Redbud Club enjoys program on violets
The Redbud Garden Club met on Aug. 25 at the home of Liz Dunn with Janet Higgins serving as co-hostess.
Members enjoyed refreshments prior to the meeting. Jeanne Grunert, speaker for the evening, shared her love of African violets with a slide presentation on everything you need to know about African violets.
Violet started in 1892 near Tanzania, Africa; hence their name. The speaker explained that African violets need bright indirect light which is usually in the east or west window. In the winter, the plants need to be positioned in a sunny south or west window and require six to eight hours of light.
Florescent lights are used to encourage even growth.
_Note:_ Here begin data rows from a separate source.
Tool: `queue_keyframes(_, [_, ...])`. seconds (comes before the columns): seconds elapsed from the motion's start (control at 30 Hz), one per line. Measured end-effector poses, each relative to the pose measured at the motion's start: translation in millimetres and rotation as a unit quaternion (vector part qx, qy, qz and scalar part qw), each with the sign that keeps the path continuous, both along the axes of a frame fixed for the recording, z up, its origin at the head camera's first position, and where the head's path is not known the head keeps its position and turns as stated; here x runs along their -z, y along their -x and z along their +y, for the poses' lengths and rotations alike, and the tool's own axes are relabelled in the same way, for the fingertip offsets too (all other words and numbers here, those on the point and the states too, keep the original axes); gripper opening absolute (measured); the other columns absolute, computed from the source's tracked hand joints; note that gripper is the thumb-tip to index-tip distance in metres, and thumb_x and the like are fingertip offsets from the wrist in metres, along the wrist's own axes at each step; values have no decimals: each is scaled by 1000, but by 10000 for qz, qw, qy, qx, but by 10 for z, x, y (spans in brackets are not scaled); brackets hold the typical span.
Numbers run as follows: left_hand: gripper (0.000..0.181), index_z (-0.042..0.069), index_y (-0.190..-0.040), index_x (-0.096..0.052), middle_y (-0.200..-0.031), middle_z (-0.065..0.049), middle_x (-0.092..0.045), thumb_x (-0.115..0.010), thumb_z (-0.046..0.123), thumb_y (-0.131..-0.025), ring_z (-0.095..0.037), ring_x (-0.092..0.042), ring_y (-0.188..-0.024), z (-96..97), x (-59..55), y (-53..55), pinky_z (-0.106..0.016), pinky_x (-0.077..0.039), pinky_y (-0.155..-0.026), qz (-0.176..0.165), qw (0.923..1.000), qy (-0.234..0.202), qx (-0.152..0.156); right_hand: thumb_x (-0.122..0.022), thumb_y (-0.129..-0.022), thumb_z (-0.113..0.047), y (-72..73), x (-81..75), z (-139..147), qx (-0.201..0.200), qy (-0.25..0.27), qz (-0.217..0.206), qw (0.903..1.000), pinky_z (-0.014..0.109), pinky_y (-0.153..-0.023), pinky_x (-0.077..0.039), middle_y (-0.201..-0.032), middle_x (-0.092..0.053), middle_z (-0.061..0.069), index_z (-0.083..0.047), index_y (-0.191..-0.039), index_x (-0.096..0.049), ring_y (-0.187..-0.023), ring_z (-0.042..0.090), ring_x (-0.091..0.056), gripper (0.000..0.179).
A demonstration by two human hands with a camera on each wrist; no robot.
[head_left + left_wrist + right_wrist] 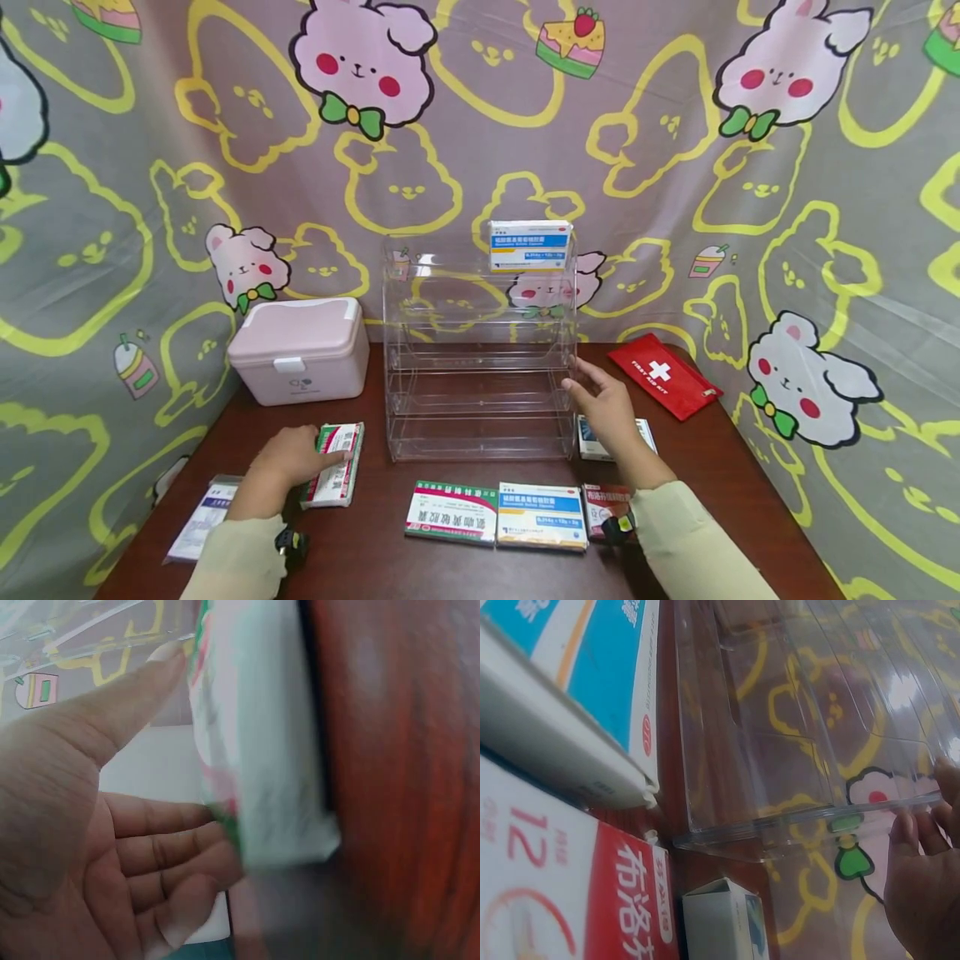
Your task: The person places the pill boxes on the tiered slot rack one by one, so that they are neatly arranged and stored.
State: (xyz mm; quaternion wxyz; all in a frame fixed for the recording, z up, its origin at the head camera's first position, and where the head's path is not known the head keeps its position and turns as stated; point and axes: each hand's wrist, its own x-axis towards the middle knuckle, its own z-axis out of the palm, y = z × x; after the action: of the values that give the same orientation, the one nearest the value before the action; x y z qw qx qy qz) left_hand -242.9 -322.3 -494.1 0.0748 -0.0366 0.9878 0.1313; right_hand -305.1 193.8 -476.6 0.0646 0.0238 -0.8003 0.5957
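Observation:
My left hand [288, 457] holds a green, white and red medicine box [339, 482] at the left of the table, thumb across its printed face. In the left wrist view, the fingers [176, 844] curl at the box's edge. A clear tiered acrylic rack [480, 450] stands upright in the middle. My right hand [611, 410] grips the rack's right side edge with thumb and fingertips. On the rack's top tier, at the right, stands a blue and white medicine box [528, 247]; the lower tiers show no boxes.
In front of the rack lie a green-white box [452, 512], a blue-white box [542, 517] and a red box [606, 507]. A small white box [592, 448] is beside its right side. Further out are a pink case [300, 358], a red first aid pouch [663, 375] and a white packet [198, 521].

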Motion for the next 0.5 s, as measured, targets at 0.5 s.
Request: queue_keyframes(0.5, [72,12,-148,-69,-160,-25,-56,-96,17,-82,-54,-47,-150,-44,18,160,-73,-44,-119,-12,9868,-1267,1011,-79,-103,-22,-6,-6,6,8,53,-4,10000,18,-76,-63,-139,-72,21,-15,-156,-62,-106,14,-68,57])
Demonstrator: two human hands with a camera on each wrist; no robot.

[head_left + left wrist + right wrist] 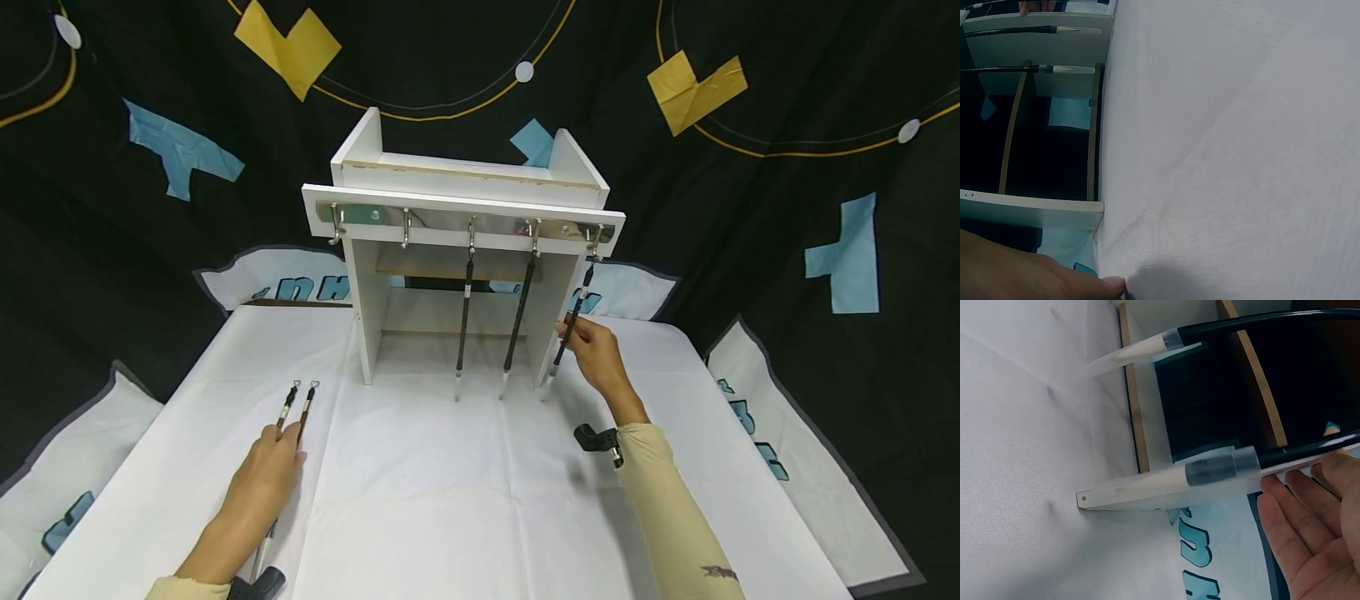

Temperatures need to be between 65 F to 70 F at nighttime and 70 F to 90 F in the daytime. They also need high humidity.
Remember to remove the foil surrounding the violet pot when you get it from the store. If the violet becomes irregular in shape, rotate a quarter turn every other day.
If rooting a leaf, choose the fattest leaf and put it in water with foil over top of the cup. Once the roots appear, plant the violet in a pot.
When using root tone and good soil, the leaf should root in four to six weeks. Only when splitting the crown, can one get the identical color. Jeanne advised members to visit the website MyViolet.com to get more information.
Exhibits for the evening included “We Can Do It.” Blue ribbons went to Janet Higgins, Ann Ligon and Jo Smith. “Carol Alderman Redo” blue ribbons went to Liz Dunn, Dottie Fahrner, Rebecca Giles, Janet Higgins, Geraldine Sanderson, Sarah Schember, Jo Smith and Joyce Thompson; red ribbons went to Ann Ligon and Kate Shorter.
For specimens: Liz Dun – one blue; Rebecca Giles – two blues; Janet Higgins –four blues, one red; Ann Ligon – two blues; Audrey Robinson – four blues, one red.